24. The authorities reiterated their commitment to fiscal sustainability and broadly agreed with staff’s assessment and advice. While acknowledging uncertainty and risks, they indicated that their objective in the short term is a deficit below 4 percent of GDP. Should downside risks materialize, they envisage to reprioritize spending and increase some fees. They requested a TA that will help them redesign and calibrate a fiscal rule in the context of the National Development Plan 12. To achieve the planned fiscal consolidation, they see scope for higher revenue mobilization through a broadening of the tax base, introduction of new taxes 13 as well as tax administration reforms. In this context, they stressed that pending tax bills are being finalized with assistance from the Fund and will be presented to parliament in the July session, and that the revenue authority intend s to use electronic billing machines to reduce tax evasion. Reforms in the parastatal sector are also one the authorities’ top priorities.

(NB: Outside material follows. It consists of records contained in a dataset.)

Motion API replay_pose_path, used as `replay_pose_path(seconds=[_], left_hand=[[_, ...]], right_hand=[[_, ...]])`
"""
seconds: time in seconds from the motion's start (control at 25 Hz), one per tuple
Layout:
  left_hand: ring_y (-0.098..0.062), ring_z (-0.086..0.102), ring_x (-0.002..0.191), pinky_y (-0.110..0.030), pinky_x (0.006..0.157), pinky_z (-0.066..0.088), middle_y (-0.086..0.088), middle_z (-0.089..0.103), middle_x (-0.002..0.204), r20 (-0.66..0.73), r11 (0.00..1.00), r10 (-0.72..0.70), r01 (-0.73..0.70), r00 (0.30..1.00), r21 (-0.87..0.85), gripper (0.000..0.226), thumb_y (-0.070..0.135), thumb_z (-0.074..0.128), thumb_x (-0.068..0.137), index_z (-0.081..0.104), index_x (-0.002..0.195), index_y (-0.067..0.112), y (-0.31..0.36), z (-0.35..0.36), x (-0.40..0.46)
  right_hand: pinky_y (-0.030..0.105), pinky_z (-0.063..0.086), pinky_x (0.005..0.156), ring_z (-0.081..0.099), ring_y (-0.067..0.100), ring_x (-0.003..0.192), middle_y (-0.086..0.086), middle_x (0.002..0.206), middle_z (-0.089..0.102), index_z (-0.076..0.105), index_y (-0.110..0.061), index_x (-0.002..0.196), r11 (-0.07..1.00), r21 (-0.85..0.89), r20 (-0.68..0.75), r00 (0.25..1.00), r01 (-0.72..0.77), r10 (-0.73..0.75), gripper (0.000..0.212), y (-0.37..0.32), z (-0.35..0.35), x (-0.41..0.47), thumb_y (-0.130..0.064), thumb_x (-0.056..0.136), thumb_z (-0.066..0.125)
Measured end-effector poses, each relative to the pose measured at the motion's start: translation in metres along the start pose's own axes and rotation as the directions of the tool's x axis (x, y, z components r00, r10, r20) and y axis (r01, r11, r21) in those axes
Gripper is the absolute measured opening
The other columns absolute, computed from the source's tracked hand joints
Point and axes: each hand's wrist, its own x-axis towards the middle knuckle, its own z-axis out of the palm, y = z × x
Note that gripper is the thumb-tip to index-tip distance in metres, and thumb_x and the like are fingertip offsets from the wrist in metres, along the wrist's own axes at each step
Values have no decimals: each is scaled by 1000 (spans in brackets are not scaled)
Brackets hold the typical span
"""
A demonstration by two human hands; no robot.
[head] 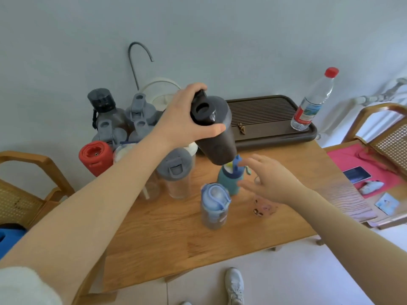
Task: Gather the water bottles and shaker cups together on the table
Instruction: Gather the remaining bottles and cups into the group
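My left hand (184, 116) grips a dark shaker cup (217, 133) by its black lid and holds it tilted in the air above the wooden table (167, 238). Spread open with fingers apart, my right hand (267, 179) hovers beside a teal bottle (229, 181) and over a clear cup with a pink print (263, 209). A blue-lidded clear bottle (213, 205) stands in front. At the table's back left, a red bottle (97, 157), several grey-lidded shakers (136, 119) and a dark-capped bottle (104, 108) stand close together.
A dark slatted tray (271, 124) lies at the back with a red-capped plastic water bottle (312, 102) on its right end. Wooden cane chairs (24, 194) stand on both sides; the right one holds a pink cloth and a phone (356, 175). My shoe (234, 285) shows below.
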Motion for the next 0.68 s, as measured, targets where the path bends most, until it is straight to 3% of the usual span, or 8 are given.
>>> replay_pose_path(seconds=[0.12,0.24,0.4,0.52,0.68], left_hand=[[-18,47,97,-29,80,41,-5,47,111,47,992,-72,66,996,107,75,44,79,57,41,115,16,-9,36,34],[-17,46,97,-27,76,35,-2,44,110,17,974,-189,186,982,126,71,39,79,62,41,116,15,-15,51,57],[-17,45,102,-30,84,39,-5,44,118,4,960,-199,194,980,203,78,41,79,58,39,121,18,-24,54,63],[-22,46,107,-36,90,43,-8,40,122,115,925,-237,187,965,331,79,40,79,61,35,123,16,-31,81,58],[-27,45,116,-38,98,38,-10,37,131,274,868,-384,242,882,434,84,44,75,68,28,131,15,-55,105,45]], right_hand=[[40,44,92,53,26,111,6,122,57,56,-13,118,999,48,-64,998,0,3,33,22,-14,22,-26,88,56],[34,45,90,55,22,108,3,121,58,57,-15,117,997,66,-48,998,36,-33,30,44,-19,42,-25,89,55],[36,46,92,56,21,108,4,120,58,57,-15,116,991,128,-18,999,40,-38,29,64,-22,68,-26,89,54],[38,48,89,56,21,103,5,114,59,59,-15,110,992,105,23,997,70,-73,22,71,-21,88,-21,90,51],[41,48,91,56,23,105,6,114,58,57,-15,109,992,91,117,988,87,-97,21,83,-22,109,-17,89,50]])
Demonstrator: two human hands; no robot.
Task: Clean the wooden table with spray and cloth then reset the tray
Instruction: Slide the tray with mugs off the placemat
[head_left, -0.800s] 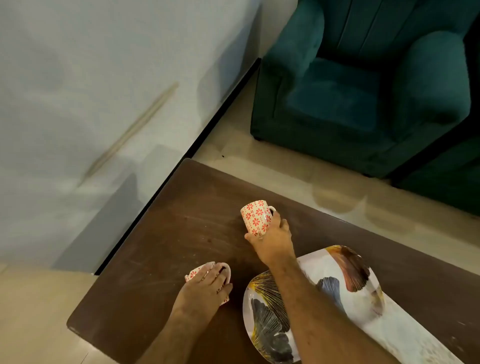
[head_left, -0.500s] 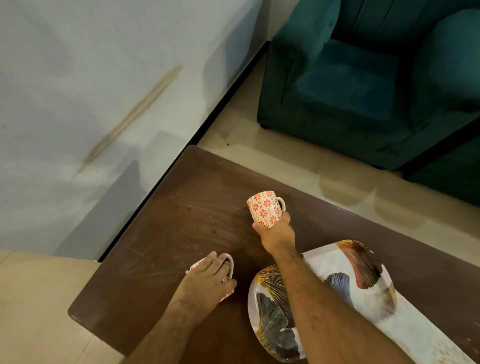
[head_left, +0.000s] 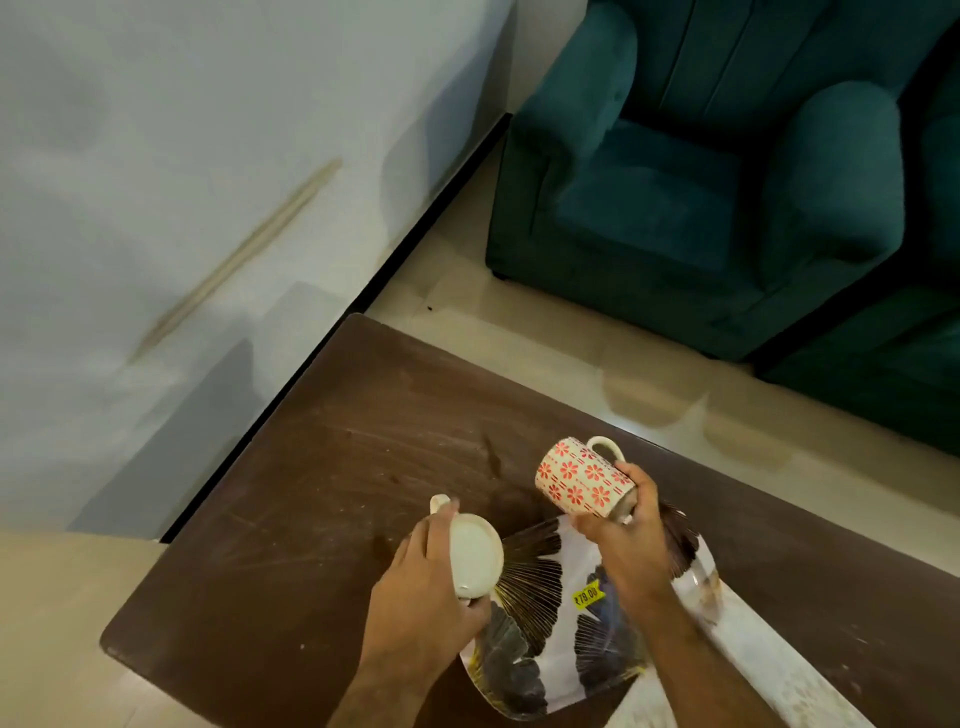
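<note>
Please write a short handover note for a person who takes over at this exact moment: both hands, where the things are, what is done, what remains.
Left hand grips a mug, opening toward the camera.
Right hand grips the red-flowered mug, tipped on its side.
Both mugs are lifted over the near end of the patterned tray, which lies on the wooden table.
Done: cannot tell; the table shows streaks, and no spray or cloth is in view.
Left: set both mugs on the tray.
</note>
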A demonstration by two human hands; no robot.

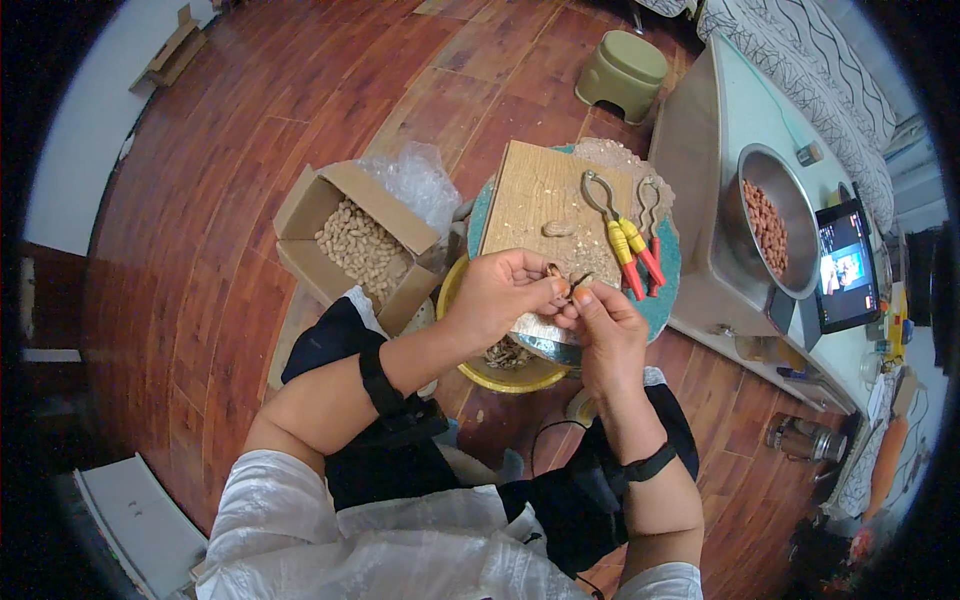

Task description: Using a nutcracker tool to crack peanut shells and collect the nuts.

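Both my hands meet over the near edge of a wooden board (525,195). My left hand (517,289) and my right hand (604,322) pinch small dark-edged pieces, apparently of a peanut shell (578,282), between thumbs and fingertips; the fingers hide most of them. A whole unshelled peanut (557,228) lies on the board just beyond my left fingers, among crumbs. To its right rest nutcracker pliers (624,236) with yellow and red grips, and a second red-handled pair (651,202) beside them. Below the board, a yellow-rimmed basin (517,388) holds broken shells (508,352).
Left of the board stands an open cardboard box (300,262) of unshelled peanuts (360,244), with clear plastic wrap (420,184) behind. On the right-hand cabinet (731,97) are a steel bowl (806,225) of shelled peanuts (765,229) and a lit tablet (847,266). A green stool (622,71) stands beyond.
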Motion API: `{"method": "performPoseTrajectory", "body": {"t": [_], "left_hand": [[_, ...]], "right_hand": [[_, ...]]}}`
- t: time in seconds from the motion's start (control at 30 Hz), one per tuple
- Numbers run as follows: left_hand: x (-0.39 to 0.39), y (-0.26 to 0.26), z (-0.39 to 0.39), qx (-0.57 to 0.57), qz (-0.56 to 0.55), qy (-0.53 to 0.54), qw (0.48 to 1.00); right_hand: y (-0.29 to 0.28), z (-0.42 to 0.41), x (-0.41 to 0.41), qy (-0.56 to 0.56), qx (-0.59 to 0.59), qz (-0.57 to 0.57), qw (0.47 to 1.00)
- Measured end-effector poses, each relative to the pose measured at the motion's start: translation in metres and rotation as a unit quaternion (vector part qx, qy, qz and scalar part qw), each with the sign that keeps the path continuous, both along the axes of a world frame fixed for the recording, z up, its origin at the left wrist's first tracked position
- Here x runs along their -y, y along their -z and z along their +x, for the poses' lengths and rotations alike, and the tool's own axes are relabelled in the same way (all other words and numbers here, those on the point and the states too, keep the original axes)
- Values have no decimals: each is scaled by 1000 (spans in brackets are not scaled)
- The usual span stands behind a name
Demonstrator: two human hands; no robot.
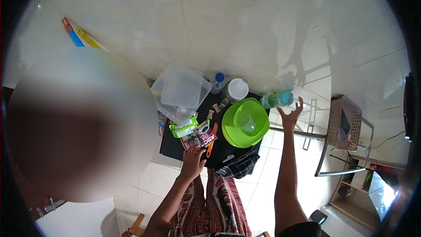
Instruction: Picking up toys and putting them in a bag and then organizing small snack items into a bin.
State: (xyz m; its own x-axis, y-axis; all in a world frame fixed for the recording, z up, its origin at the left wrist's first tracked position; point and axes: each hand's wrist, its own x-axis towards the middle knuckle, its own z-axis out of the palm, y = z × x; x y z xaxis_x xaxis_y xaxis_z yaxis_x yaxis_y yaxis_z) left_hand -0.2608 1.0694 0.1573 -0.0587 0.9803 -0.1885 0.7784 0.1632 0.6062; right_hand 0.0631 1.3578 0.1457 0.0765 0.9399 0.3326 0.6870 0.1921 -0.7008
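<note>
My left hand (193, 162) is at the front edge of a small black table (171, 144), palm down. Its fingertips reach the lower edge of dark red and brown printed sachets (197, 137); the thumb stands apart. Beside the sachets lie a green and white packet (185, 129) and an orange-handled utensil (209, 149). My right hand (290, 117) is raised at the table's right, thumb and fingers spread, with nothing in it. Nearest to it is a teal-capped clear bottle (277, 99). Green plastic bowls (230, 134) are stacked between my hands, a clear cup (246, 123) inside the top one.
Translucent plastic containers (181, 89) stand at the back left. A blue-capped bottle (217, 82) and a white-lidded jar (237, 89) stand near the wall. Dark checked cloth (241, 166) hangs over the front edge. A brown basket (343, 125) sits on a metal rack at right.
</note>
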Motion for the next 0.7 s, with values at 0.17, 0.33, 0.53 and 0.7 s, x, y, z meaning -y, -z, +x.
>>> {"method": "performPoseTrajectory", "body": {"t": [0.17, 0.33, 0.53, 0.7], "left_hand": [[5, 17, -13, 18, -29, 26, 999], [15, 43, -33, 28, -17, 50, 998], [8, 79, -35, 106, 87, 20, 990], [-23, 95, -14, 144, 87, -30, 985]], "right_hand": [[29, -31, 83, 127, 98, 44, 986], [50, -100, 141, -17, 189, -156, 969], [62, -104, 121, -27, 291, -198, 936], [82, -72, 126, 163, -39, -140, 976]]}}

Monetary and Exchange Rate Policy

25. Monetary policy should remain accommodative in the near term. Further reductions in interest rates risk tipping inflation outside the BoB objective range and fueling credit to households with attendant risks to financial stability. At the same time, a rapid increase in the policy rate could compromise the fragile recovery, and exacerbate existing vulnerabilities in households balance sheets. Given the large negative output gap and as long as expected inflation remains within BoB’s objective range, staff is of the view that BoB should keep the monetary policy rate unchanged. That said, Bo B should carefully monitor the second-round effects of supply shocks and administrative price changes on inflation expectations, as well as the development of credit and demand.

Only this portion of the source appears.